## Problem to solve
Could you write out the line containing "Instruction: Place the" and all the lines below it in the data, exactly, through the final one and nothing else?

## Information shown
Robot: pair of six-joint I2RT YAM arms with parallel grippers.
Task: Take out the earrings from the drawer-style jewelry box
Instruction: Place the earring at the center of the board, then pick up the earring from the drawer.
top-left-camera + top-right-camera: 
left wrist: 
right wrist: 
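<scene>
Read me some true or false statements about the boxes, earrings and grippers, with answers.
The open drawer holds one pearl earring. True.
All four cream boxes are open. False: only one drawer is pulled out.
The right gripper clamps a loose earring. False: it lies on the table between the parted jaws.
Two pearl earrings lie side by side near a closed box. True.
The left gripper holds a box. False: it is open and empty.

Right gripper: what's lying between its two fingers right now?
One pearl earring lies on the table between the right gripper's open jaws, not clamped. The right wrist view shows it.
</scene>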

## Solved problem
Instruction: Place the earring at the center of the board, then pick up the earring from the drawer.
top-left-camera + top-right-camera: 
left wrist: 
right wrist: 
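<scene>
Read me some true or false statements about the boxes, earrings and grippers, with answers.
The open drawer holds one pearl earring. True.
All four cream boxes are open. False: only one drawer is pulled out.
The right gripper clamps a loose earring. False: it lies on the table between the parted jaws.
Two pearl earrings lie side by side near a closed box. True.
The left gripper holds a box. False: it is open and empty.

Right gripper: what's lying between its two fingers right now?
One pearl earring lies on the table between the right gripper's open jaws, not clamped. The right wrist view shows it.
</scene>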

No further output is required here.